Da fila da buchada e da feira-livre da venda do voto às atuais situações de descaso
Jessé Souza*
Os últimos acontecimentos divulgados pela mídia servem como uma forma de chancelar o histórico desprezo com que o Estado de Roraima é tratado com relação a suas necessidades mais urgentes. Com anos de atraso, um parlamentar oficializou pedido de fiscalização no serviço de internet oferecido à população roraimense, soando apenas como algo formal para se justificar perante a opinião pública.
Ou seja, os apagões de internet são recorrentes, provocando uma série de prejuízos econômicos e graves transtornos às pessoas, mas somente agora um tímido ofício como contrarresposta às mesmas alegações de rompimento de fibra.
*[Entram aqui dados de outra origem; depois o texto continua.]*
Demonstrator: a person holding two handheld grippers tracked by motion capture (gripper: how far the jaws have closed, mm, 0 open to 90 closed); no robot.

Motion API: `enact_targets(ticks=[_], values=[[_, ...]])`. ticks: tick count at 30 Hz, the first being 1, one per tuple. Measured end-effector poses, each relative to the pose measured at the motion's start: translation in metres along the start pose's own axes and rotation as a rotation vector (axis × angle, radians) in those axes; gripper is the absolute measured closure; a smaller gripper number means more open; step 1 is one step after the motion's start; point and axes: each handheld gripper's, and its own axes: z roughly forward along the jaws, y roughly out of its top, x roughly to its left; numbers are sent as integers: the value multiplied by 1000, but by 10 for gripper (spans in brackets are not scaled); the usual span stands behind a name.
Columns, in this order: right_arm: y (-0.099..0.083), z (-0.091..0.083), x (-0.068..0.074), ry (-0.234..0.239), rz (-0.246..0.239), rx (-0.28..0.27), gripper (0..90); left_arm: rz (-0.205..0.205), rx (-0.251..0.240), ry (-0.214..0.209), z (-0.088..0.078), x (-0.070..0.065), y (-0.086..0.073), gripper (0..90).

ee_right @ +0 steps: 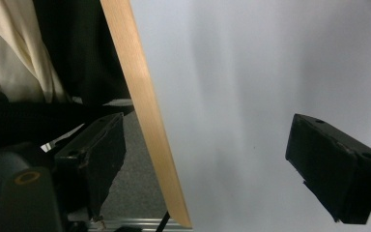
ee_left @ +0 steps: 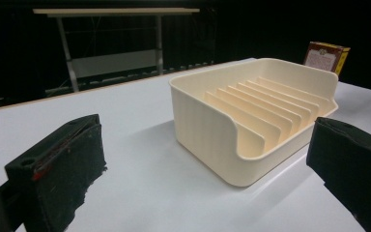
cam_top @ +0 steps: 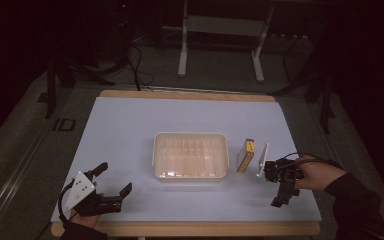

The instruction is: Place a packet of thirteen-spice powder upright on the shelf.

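Box [cam_top: 245, 155], yellow and upright, stands just left of the right gripper [cam_top: 280, 192], whose jaws gape empty, beside the cream tray [cam_top: 190, 174] at table centre; left gripper [cam_top: 114, 185] likewise spread, empty.

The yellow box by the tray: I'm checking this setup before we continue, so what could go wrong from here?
The yellow box stands on edge between the cream tray and the right gripper; a sideways brush could topple it. That gripper's open jaws point off the table's near edge, so it must turn near the box.

Left hand-held gripper [cam_top: 114, 180] gaping, right hand-held gripper [cam_top: 281, 196] gaping, empty
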Motion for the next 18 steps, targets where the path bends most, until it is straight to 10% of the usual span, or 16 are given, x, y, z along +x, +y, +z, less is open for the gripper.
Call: enact_targets(ticks=[18], values=[[33, -13, 14, 52, -93, -56, 143, -5, -5, 1, -1, 1, 0, 2]])
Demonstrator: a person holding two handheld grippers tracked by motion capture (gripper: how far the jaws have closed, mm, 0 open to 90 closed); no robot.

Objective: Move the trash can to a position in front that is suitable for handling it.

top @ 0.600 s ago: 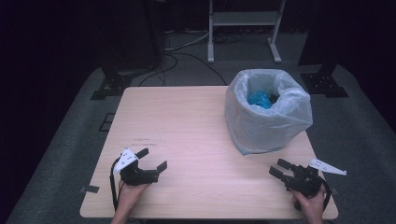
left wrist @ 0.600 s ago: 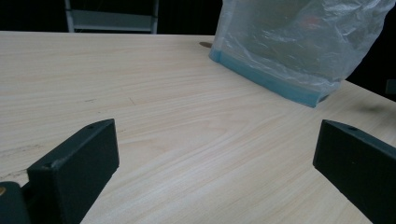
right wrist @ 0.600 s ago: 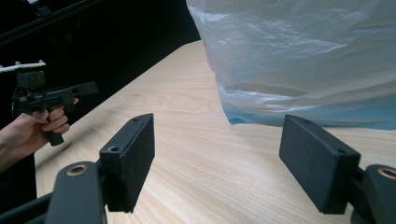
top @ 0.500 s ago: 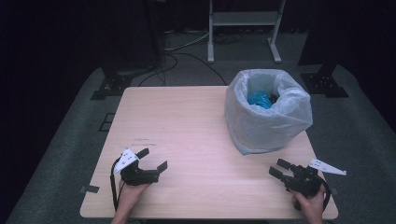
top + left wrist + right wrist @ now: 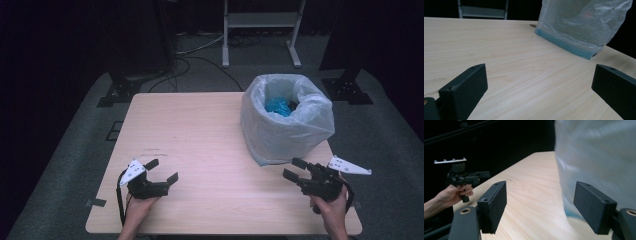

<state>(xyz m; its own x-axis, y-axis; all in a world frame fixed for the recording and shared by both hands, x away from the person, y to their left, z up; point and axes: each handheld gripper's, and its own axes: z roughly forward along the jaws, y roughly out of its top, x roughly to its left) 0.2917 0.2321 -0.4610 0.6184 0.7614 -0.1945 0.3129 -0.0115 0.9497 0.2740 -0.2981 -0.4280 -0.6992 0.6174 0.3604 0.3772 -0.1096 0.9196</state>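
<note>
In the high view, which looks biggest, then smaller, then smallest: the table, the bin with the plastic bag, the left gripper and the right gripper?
1. The table, by far the biggest.
2. The bin with the plastic bag.
3. The left gripper and the right gripper look about the same size, so I won't rank one over the other. Both have open jaws.

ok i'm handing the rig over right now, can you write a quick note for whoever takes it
Left gripper: open, empty, low over the near left of the table.
Right gripper: open, empty, at the near right, jaws just short of the bin.
Bin: lined with a clear bag, at the table's far right, something blue inside.
Done: nothing can be told beyond the blue item in the bin.
Left: likely handling the bin or its bag; nothing gripped yet.
</note>
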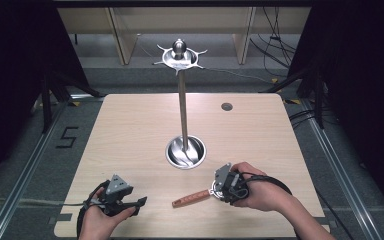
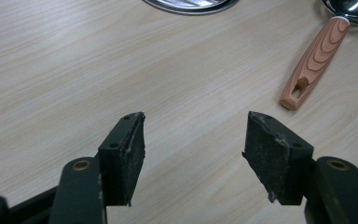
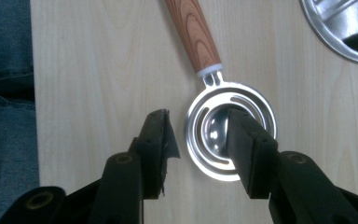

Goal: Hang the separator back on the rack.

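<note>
Right hand-held gripper (image 3: 198, 140) straddles strainer (image 3: 230, 135) rim near table edge (image 3: 33, 93).

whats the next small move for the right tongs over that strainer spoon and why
Probably close the right tongs on the metal rim of the strainer spoon. In the right gripper view one jaw sits over the slotted bowl and the other just outside its rim, with a gap at the outer jaw, so nothing looks gripped. The spoon lies flat on the table, and the left tongs are open and empty.

Lab, black curtains (image 1: 10, 75), floor cables (image 1: 275, 47)
</note>
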### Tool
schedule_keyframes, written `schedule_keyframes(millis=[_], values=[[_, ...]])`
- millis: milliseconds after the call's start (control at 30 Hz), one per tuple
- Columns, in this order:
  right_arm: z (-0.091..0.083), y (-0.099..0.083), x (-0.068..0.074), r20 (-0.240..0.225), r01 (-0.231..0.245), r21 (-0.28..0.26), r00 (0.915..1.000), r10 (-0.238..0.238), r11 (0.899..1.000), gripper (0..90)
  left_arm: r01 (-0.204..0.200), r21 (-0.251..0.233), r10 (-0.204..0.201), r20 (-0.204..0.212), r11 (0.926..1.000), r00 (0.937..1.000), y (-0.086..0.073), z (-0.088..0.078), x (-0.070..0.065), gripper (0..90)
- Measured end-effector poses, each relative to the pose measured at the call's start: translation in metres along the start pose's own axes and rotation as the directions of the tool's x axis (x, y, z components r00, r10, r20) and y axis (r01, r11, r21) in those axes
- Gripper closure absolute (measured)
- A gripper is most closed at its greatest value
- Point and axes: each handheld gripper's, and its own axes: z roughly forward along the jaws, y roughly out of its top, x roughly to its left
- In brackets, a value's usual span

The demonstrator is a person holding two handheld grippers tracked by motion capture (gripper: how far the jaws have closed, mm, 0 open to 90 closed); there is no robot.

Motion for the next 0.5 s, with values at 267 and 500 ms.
schedule_keyframes(millis=[267,500], values=[[0.012,0.023,-0.013,-0.021,0.090,0.036,0.9957,-0.090,0.995,58.1,0.004,0.001,-0.004,0.000,1.0000,1.0000,0.000,0.001,-0.001,37.3],[0.020,0.040,-0.017,-0.027,0.128,0.061,0.9916,-0.126,0.990,58.0,-0.004,0.001,0.004,-0.018,1.0000,0.9998,0.000,0.001,0.000,36.9]])
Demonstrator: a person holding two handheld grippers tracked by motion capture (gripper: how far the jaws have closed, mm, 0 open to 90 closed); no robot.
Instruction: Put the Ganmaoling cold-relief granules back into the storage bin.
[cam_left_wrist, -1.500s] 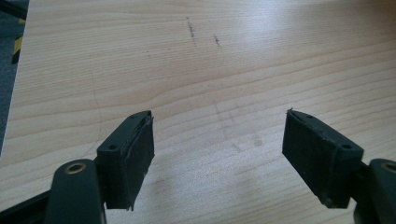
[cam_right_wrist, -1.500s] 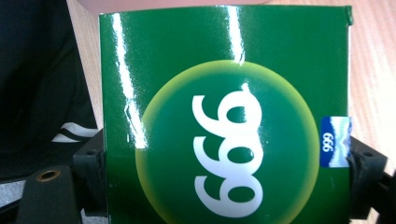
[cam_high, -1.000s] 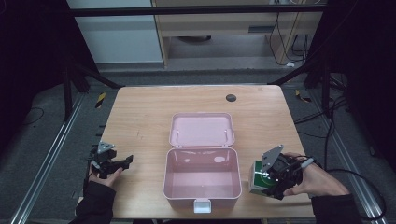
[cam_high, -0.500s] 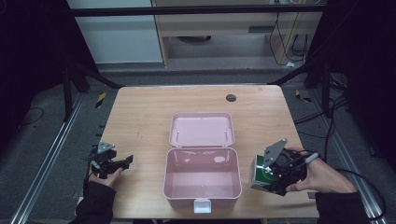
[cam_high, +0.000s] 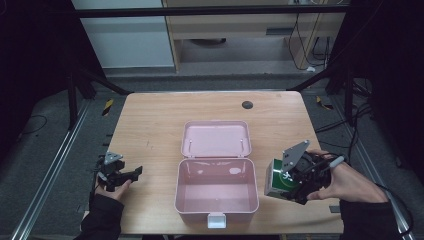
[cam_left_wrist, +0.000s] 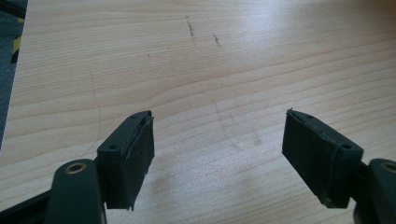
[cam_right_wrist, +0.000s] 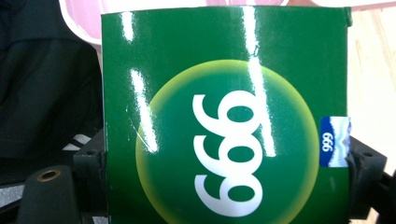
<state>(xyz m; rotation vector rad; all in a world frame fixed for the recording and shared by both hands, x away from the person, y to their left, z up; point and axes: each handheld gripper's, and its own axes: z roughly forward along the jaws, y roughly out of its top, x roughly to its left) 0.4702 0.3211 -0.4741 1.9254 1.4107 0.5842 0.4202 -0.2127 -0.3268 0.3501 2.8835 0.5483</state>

Esse desleixo se vê até hoje com os corriqueiros apagões no fornecimento de energia elétrica, os quais ficam por isso mesmo e com o contribuinte pagando caro por um serviço de péssima qualidade.
Outra situação pôde ser vista com o ministro de Infraestrutura, Marcelo Sampaio, que veio ao Estado vistoriar o Aeroporto Internacional de Boa Vista e verificar a obra de duplicação de um trecho da BR-401, enquanto desprezou solenemente as obras de recuperação da BR-174 que interliga Manaus e Boa Vista a Venezuela. Foram três anos de esquecimento sem qualquer cobrança por parte de parlamentares roraimenses até a rodovia se deteriorar completamente.
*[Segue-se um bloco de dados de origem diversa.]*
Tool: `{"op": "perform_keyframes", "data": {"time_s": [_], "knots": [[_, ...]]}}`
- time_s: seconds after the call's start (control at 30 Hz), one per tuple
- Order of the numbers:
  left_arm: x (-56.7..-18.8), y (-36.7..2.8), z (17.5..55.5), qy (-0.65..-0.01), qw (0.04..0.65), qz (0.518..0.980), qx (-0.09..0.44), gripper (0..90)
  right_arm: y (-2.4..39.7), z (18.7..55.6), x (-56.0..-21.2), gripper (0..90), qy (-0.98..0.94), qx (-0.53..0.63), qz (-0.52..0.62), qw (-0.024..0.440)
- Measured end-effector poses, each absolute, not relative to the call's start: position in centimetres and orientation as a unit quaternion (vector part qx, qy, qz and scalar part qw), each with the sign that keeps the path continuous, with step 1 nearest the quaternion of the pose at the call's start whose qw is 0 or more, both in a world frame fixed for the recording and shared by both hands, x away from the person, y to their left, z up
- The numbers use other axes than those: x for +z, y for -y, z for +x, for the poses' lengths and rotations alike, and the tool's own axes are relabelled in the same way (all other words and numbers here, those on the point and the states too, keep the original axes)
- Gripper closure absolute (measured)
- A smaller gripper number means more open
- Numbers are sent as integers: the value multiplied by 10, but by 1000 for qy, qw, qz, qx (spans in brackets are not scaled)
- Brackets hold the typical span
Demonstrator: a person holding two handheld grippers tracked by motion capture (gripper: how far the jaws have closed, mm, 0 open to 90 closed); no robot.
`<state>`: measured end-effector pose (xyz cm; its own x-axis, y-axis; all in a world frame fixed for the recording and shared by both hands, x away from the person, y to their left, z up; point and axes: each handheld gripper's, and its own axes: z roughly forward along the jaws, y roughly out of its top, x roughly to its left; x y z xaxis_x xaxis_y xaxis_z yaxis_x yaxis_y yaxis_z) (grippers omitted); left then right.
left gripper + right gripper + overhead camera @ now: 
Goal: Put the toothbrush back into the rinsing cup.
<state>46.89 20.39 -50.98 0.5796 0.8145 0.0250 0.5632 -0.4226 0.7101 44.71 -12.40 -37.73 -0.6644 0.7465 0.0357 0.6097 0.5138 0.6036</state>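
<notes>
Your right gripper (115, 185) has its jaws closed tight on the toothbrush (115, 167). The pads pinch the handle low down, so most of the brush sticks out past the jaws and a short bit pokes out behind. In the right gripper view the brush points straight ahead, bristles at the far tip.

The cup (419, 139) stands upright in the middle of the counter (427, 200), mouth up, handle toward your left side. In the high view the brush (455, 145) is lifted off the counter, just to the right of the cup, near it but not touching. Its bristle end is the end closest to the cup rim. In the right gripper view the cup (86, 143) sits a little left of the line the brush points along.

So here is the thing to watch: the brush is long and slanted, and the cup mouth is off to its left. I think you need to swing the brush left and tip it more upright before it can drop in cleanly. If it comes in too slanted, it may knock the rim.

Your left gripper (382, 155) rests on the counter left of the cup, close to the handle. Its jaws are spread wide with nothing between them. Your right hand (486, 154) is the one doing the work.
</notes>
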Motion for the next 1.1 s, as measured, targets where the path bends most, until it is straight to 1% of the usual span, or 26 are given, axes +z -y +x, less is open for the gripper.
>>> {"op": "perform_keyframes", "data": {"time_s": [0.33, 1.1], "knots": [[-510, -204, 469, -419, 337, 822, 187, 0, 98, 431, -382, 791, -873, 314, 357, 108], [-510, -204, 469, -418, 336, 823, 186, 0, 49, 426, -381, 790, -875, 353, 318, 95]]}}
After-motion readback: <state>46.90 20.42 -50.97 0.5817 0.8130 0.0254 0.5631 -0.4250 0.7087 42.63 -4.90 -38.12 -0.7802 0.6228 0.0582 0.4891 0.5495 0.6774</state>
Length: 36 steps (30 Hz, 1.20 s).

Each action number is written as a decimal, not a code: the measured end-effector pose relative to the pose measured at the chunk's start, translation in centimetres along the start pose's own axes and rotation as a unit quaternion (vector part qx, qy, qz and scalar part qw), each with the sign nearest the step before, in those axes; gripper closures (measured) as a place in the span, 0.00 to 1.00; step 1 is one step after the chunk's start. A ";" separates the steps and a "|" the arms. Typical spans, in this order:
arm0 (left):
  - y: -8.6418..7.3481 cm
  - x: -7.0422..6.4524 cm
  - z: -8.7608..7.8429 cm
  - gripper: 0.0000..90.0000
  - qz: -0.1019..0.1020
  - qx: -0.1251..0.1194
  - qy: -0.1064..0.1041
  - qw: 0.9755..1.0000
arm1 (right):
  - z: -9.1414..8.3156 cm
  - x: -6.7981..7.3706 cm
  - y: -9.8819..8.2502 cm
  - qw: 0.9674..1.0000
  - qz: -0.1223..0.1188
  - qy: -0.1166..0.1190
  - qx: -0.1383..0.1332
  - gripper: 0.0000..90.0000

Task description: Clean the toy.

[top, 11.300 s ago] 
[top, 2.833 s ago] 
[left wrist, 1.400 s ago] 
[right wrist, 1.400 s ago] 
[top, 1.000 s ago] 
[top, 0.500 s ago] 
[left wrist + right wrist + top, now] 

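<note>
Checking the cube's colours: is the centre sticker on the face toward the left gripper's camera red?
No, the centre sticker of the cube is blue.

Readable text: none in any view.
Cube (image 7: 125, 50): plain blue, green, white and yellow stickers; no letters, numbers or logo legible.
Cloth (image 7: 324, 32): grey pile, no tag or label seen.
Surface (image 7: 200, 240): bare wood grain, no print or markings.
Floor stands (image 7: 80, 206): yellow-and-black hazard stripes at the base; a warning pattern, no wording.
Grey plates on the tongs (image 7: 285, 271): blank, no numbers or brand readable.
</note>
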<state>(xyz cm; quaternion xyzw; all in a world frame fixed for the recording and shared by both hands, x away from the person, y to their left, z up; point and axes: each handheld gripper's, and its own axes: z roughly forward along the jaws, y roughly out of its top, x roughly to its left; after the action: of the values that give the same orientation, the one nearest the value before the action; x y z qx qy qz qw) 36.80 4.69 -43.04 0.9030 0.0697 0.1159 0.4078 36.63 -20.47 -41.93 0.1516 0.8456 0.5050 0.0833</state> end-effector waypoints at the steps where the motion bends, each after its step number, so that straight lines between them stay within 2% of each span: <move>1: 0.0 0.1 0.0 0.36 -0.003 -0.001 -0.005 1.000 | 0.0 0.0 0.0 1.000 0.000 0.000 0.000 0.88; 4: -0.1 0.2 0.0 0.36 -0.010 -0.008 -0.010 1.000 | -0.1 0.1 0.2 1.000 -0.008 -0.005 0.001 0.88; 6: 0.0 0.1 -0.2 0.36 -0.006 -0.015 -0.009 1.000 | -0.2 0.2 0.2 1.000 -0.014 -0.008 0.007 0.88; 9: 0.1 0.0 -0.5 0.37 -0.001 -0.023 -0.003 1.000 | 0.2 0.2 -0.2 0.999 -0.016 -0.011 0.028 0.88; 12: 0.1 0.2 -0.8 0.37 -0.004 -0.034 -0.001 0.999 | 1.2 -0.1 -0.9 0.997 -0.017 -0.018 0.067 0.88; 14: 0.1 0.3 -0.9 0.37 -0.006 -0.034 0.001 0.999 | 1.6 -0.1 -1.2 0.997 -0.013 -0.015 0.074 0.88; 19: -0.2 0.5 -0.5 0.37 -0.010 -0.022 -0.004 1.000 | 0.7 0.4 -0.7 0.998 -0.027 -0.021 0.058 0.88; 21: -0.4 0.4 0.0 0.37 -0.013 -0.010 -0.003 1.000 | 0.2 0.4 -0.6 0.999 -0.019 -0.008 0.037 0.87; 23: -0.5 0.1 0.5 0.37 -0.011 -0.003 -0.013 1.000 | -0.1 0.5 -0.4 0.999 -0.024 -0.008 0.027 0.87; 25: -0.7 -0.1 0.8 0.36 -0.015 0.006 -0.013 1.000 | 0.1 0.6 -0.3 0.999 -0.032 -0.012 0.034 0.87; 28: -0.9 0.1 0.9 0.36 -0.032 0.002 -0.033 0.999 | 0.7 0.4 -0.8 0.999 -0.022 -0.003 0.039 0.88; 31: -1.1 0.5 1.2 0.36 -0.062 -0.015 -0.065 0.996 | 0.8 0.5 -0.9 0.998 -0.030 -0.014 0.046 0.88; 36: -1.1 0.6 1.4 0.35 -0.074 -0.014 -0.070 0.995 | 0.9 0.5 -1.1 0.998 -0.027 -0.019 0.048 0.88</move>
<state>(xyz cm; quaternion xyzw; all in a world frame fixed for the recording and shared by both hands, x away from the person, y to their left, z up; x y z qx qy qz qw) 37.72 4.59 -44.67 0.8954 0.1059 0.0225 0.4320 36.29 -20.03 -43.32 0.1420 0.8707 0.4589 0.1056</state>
Não se trata de uma questão atual, é verdade. É um descaso estrutural que apenas se agravou nesses últimos anos em que os políticos aproveitaram dois anos de pandemia e três anos de polarização da política em esquerda e direita para se esconderem de suas obrigações, enquanto outros enchiam os bolsos (e a cueca), já que as atenções estavam voltadas para as fake news sobre virar jacaré ou ter um chip do capeta implantado no corpo através da vacina.
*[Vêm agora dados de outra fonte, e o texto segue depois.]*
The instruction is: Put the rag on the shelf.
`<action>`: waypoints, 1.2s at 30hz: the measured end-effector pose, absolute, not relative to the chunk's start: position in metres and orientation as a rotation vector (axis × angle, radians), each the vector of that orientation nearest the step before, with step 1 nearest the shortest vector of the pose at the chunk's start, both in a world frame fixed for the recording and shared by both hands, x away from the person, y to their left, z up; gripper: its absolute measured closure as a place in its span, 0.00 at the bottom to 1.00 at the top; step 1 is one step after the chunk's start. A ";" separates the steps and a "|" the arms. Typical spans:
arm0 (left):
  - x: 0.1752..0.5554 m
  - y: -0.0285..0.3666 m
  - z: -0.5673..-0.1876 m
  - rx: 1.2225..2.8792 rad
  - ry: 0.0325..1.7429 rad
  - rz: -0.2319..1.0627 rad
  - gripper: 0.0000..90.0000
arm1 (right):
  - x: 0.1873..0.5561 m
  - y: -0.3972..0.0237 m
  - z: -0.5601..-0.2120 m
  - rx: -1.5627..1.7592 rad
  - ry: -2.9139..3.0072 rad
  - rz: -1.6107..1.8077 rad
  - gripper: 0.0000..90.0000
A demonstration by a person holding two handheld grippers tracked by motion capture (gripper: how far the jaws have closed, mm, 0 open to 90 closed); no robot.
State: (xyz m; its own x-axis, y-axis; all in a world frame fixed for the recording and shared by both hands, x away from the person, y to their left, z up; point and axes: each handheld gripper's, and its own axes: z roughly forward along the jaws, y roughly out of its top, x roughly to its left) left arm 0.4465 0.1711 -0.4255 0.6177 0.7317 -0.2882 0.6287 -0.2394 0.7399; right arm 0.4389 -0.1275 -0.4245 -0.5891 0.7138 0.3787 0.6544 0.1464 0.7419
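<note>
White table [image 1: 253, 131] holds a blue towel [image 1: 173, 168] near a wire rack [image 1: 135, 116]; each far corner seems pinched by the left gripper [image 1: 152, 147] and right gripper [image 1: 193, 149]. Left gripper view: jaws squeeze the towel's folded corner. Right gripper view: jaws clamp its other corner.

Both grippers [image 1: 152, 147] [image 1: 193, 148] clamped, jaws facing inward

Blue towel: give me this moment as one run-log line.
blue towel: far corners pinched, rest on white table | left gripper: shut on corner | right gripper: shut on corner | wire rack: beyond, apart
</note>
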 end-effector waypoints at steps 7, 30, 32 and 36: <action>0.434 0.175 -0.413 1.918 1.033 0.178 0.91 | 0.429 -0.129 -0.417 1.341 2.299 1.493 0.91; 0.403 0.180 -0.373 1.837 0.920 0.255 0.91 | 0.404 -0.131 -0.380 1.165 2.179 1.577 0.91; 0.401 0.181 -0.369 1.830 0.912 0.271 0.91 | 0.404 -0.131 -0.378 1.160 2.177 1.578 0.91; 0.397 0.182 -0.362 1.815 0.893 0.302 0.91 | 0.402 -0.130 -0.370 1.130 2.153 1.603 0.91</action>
Foi assim que se deu engabelação sobre o linhão de Tucuruí, por mais de uma década, cuja enrolação de políticos e governantes foi colocada na conta dos indígenas, como sempre eles fazem. Da mesma forma que os políticos que defendem o garimpo ilegal querem jogar a culpa exclusivamente nos indígenas, ao mesmo passo que transformam a defesa do garimpo em terras indígenas como uma intensiva e aberta campanha eleitoral antecipada.
Como estratégia, os políticos se esquivaram de tudo durante a pandemia e deixaram as obrigações para o ano eleitoral, como sempre fizeram historicamente, porque sabiam que desta vez poderiam contar com essa forte desculpa do coronavírus. De quebra, ainda podem jogar nessa conta mais cinco meses de inverno para deixar realizarem obras, a exemplo da situação da BR-174.
O ciclo vicioso serviu como grande instrumento de justificar os mesmos entraves. Estamos pagando um preço caro por isso nos dias atuais. Não é fácil quebrar antigos paradigmas que vêm sendo empurrados goela abaixo desde a instituição do Estado. Será preciso que uma nova geração supere isso, como ainda estamos superando o assistencialismo que nos empurrava para a fila da buchada e a feira-livre da venda de votos a cada esquina na madrugada de eleição.